9. Bereiding van een niet-denaturerende polyacrylamidegelelektroforese EMSA
- Bereid een 4% natieve gel (10 x 12 cm) met een 1,5 mm ruimte-kam (zie Tabel 2 voor gelsamenstelling). Reinig alle glazen platen met behulp van gedestilleerd water.
Let op: Het is essentieel dat de platen zijn volledig vrij van ionische detergent, zoals SDS. - onmiddellijk pons de acrylamide oplossing tussen de platen en laat polymerisatie te gaan (ongeveer 30 min).
- Monteer de elektroforese apparatuur en vul de tank met 0.5x TBE. Pre-run de gel gedurende 30 minuten tot 1 uur bij 150 V voordat monster laden.
10. DNA bindingsreactie
- In een 1,5 ml microcentrifugebuis, voeg 10 ug van nucleair extract (stap 4.3) in 1x Gel Shift Binding buffer (tabel 2) en vul het uiteindelijke volume tot 10 pi met nuclease-vrij water.
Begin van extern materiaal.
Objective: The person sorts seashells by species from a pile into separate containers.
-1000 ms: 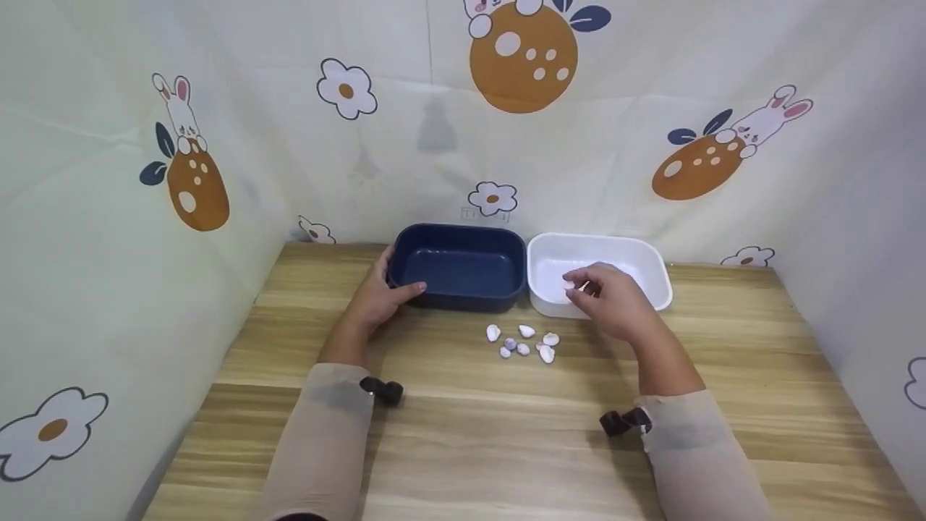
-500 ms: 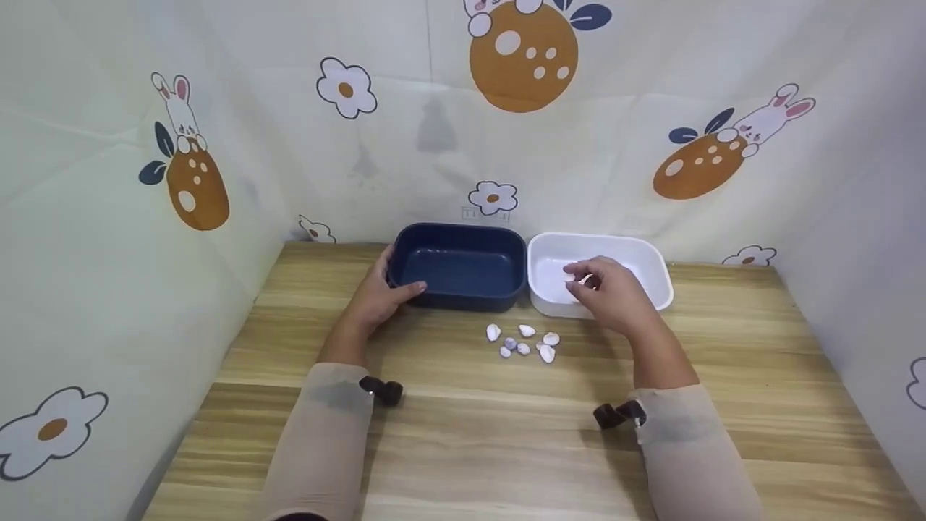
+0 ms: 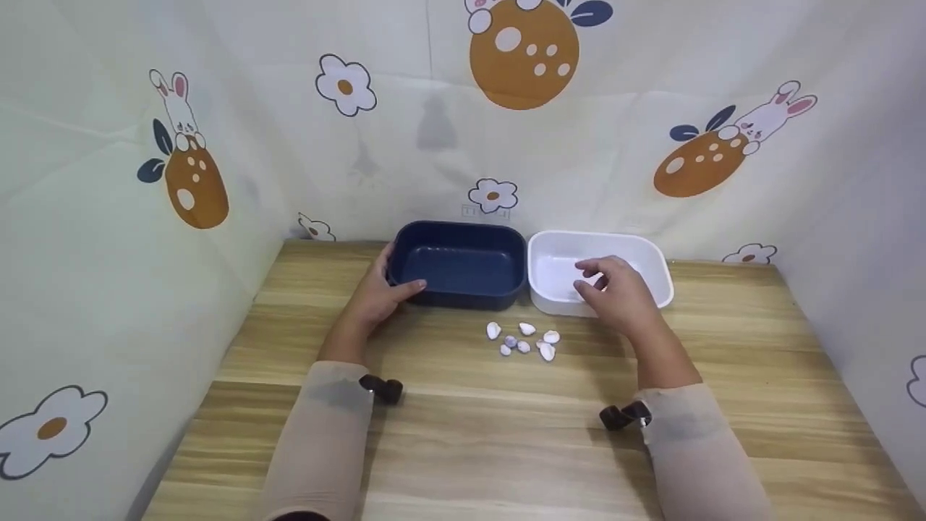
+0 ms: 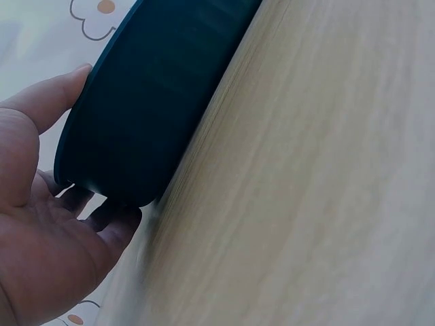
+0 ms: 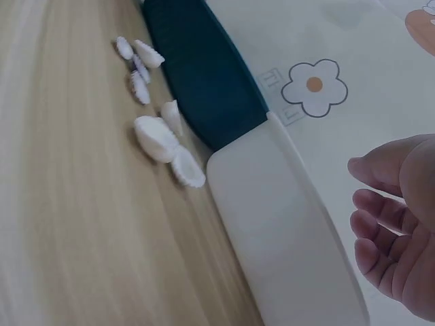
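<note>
My left hand grips the left end of a dark blue box, thumb over its front rim. In the left wrist view, the fingers curl about the box's end. Beside it stands a white box. Over that box's opening hovers my right hand, thumb and fingers apart. The right wrist view shows that hand with loosely bent fingers and nothing between them. Several small seashells lie on the table in front of the boxes. The hand hides part of the white box's inside.
Both boxes stand on a wood-grain table near its back edge. A patterned cloth with rabbits and flowers hangs behind and at the sides. Small dark devices are strapped at both wrists.
The right hand's thumb and fingers have parted, and the white shell they pinched earlier no longer shows between them. That hand has shifted slightly right. The left hand stays on the blue box.
</note>
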Action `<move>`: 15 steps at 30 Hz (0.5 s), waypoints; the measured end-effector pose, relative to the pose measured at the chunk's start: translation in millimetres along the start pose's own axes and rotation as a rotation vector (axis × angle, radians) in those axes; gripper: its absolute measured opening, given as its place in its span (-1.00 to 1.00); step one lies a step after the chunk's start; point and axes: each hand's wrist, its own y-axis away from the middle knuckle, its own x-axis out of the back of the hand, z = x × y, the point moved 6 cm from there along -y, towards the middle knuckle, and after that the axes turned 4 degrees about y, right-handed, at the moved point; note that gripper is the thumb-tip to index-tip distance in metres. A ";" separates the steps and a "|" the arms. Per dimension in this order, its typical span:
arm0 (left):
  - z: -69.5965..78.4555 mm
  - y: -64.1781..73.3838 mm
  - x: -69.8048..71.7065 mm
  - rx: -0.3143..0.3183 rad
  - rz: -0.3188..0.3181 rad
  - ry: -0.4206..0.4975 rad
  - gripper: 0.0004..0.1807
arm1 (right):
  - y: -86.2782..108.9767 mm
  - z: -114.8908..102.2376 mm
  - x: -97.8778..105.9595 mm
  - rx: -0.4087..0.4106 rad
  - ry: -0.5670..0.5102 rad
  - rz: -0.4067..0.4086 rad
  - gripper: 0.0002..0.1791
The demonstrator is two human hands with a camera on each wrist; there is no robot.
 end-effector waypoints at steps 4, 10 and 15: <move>0.5 -0.9 0.5 -0.024 -0.007 0.013 0.21 | 4.6 -3.4 -4.7 0.058 0.024 0.015 -0.64; 2.0 0.2 1.1 -0.026 -0.010 0.005 0.22 | 12.4 -19.9 -6.8 0.140 0.023 0.036 -0.69; 3.9 2.5 0.3 -0.021 -0.008 -0.001 0.23 | 18.4 -33.0 -12.1 0.148 0.020 -0.036 -0.68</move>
Als controle werd een buis bereiden zonder nucleair extract. Voor de competitiereactie, voeg 1 pl koud aspecifieke of specifieke dubbelstrengs oligonucleotide (stap 8.3.2).
- Voeg 1 pl radioactieve probe uit stap 8.3.1 aan elke reactie. Incubeer het reactiemengsel bij kamertemperatuur gedurende 20 min. Voeg 1 ul van 10x gel laadbuffer per reactie en laadt elk monster op de gel bereid in hoofdstuk 9.
- Voer de elektroforese gedurende 1 1/2 tot 2 uur bij 150 V. Na de migratie, wikkel de gel en het glas in een plastic wrap en positie in een blootstelling cassette onder een fosforscherm. Reactie cassette bij 4 ° C gedurende 24 uur.
- Verwijder het scherm van blootstelling cassette, plaats in de fosfor afbeeldingsinrichting gescand.
Subscription Required. Please recommend JoVE to your librarian.
Representative Results
Verse placenta van zwangerschappen werden gebruikt om humane primaire villous cytotrofoblasten isoleren de reeks experimenten in de sectie Protocol voeren. Na hun scheiding, we eerst analyseerde de zuiverheid van cytotrofoblasten door het gebruik van de cytokeratine 7-marker (figuur 1). Celpreparaten werden dus gekleurd met een monoklonaal anti-cytokeratine-7 antilichaam. Figuur 1 geeft de resultaten van een typisch experiment na zuivering van primaire villous cytotrofoblasten door standaard doorstroomcytometrie geanalyseerd. Na de dichtheidsgradiënt stap worden> 97% cellen (in dit geval 99%) positief gekleurd voor cytokeratine-7 in standaardexperimenten, waardoor een zeer hoog rendement bij de zuivering van dit celtype demonstreren.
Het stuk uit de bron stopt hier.